|Woodland Mills approached about recycling program
|Posted: Wednesday, September 12, 2012 9:02 pm
|By DONNA RYDER
Barkers Brothers and Republic Services are looking for a town in Obion County to get a curbside recycling program started. They currently run programs in the Mayfield, Ky., and Paducah, Ky., areas.
Bryan Barker and Dave Bragg appeared before the Woodland Mills mayor and board of aldermen Monday night to ask the city’s leaders to consider the program.

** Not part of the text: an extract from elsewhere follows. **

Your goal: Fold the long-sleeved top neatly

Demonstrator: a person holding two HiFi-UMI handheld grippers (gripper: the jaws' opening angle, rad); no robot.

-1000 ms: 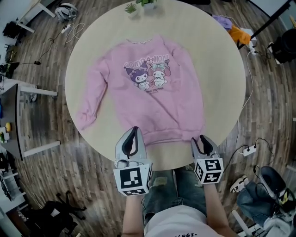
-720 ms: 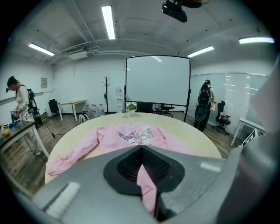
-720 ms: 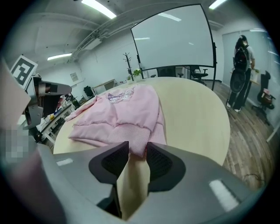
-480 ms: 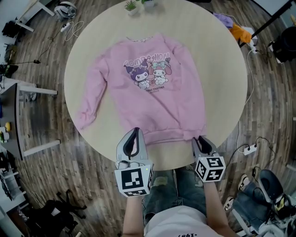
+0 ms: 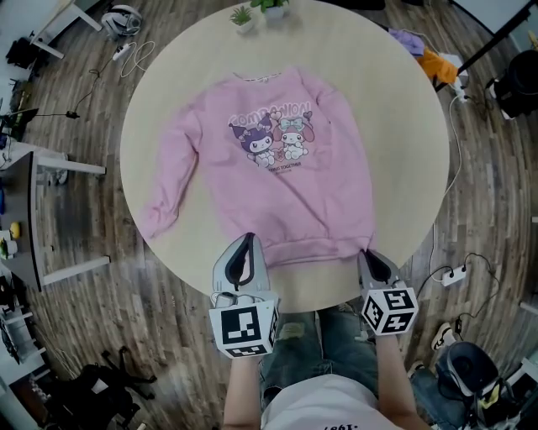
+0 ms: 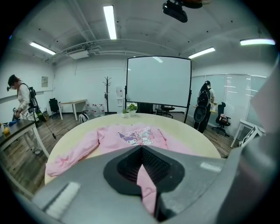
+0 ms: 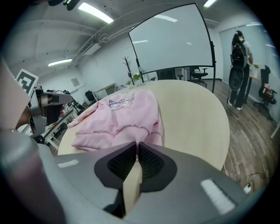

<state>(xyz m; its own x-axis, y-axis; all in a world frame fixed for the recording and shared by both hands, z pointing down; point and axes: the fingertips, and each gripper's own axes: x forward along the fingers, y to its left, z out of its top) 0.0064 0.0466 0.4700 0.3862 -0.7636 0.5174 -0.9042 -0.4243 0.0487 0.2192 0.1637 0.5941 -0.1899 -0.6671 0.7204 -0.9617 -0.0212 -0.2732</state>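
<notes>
Pink cartoon-print top (image 5: 252,197), beige table (image 5: 395,117)

Rear plant (image 5: 271,7) seemingly half off-frame

Wood plank floor (image 5: 84,285), round beige table (image 5: 403,143) in the middle, small potted plants (image 5: 243,15) at its far edge. White power strip (image 5: 454,273) with cables on the floor at right. Far wall: big white screen (image 6: 158,83), coat stand (image 6: 107,92) left of it, white desk (image 6: 72,104) further left. Strip lights (image 6: 110,22) on white ceiling. Glass partition (image 6: 238,94) at right.
</notes>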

Barker offered an increase of only $1 per residence per month to help cover the cost of the new containers to be used for the recyclables, while also eliminating the city’s contracted increase until 2014. After that, the city would have a 3 percent increase per year for a total contract period of five years. The company would pick up garbage one week and recyclables the next. The new containers would be blue with green lids.
Barker said he figures the increase of the $1 per month, offset by the reduction in the contracted pickup fee, would amount to about a 55-cent increase per residence per month.
A recent offer made to the leaders of Union City included a $2.95 per month, per household fee and a reduction of the contracted increase of 41⁄2 percent to 3 percent. The Union City city council declined the company’s offer.
Included in items which could be diverted from the landfill are newspaper, white paper, junk mail, cardboard, food boxes, plastic containers, food cans and aluminum cans. Bragg said the containers should be washed out. Glass, although a highly recyclable item, is not included because the very low price paid does not make it worth sorting. Barker said the best price they could get is $5 per ton if the glass containers are separated by color. That price would not even pay for the labor to separate the glass, Bragg said.
Barker said once the program is implemented and the residents are on board and recycling, the garbage disposal fee should decrease because less garbage will be going into the landfill. He said the Lone Oak, Ky., area went from having about eight pounds per household every other week to 25 pounds of recyclables.
“It’s a good plan and it’s reasonable,” he said.
Alderman Tom Menees said it is a good idea that should have been done long ago.
Later in the meeting, after Barker and Bragg left, alderman Waymon Reagan said he would have to talk to residents about the program to see if it is something they would like to do.
Menees and Mayor Wade Carrington agreed.
Menees said there will be some people who like it and someone people who don’t.
After the meeting was opened with the Pledge of Allegiance led by Menees and in prayer by Reagan, the board:
• Heard from resident Wilber McWherter, who said the manhole near his home was covered up during the recent paving project. Maintenance employee Perry Carr told the board he knows where the manhole is and that it is accessible. McWherter also asked if he could use Roundup® next to the roadway. Carr said he usually sprays, but the board gave its permission to McWherter.
• Learned no property taxes were collected in August. Unpaid property taxes include $167 for 2009, $419 from 2010 and $1,058 for 2011. Charter still owes the city a $15 utility fee from 2009.
• Approved August financial statements, including total assets of $7,525.64 in the refuse collection fund, $7,551.57 in the street aid fund, $570,961.02 in the sewer fund and $156,111.67 in the general fund.
• Discussed recent projects in the city. The board heard renovations at the Civic Center look good, but that the old floor needs to be stripped. A little water is still getting into the building, with Carr thinking it is coming in through the air conditioning vents. It was also noted the floors in the bathrooms need to be repainted.
The street project has been completed at a cost of $76,140. Carrington said the need to pave the streets was the main reason the city started charging a property tax.
The board agreed to cash in two CDs worth $63,004 to help pay for the expenditures. A loan payment from the sewer fund will also be transferred to the general fund.
• Voted to seek legal advice concerning the Thomas Jordan property. Carrington said he has received too many complaints about the property. The city has been in touch with family members for many years, but the property has not been properly maintained. The city may have to clean up the property and then place a lien on it, he said.
• Heard there is someone who needs to do community service and has requested to work some of those hours in Woodland Mills. Carrington said he doesn’t have anything against it, but the city needs to check with the insurance company first.
• Was asked by Reagan about the possibility of painting the fence at the pumping station.
• Agreed to purchase a quarter page ad in the Lake Road yearbook.
• Heard it is time to codify the city’s ordinance book again. Carrington will check about the cost.
• Learned Carrington has been speaking with Tennessee Department of Transportation officials about culverts and ditches, including one in Maplehurst Subdivision which TDOT reduced from a 30-inch culvert to a 24-inch culvert and which now cannot handle the water flow, causing flooding in the area. There may be a need to build a catch basin.
• Agreed to draw names of residents to give away two tickets to each of the Community Concert Association of Union City/Obion County concerts during the 2012-13 season. The next concert will be Collin Raye on Sept. 22 at 7:30 p.m. at Union City Civic Auditorium.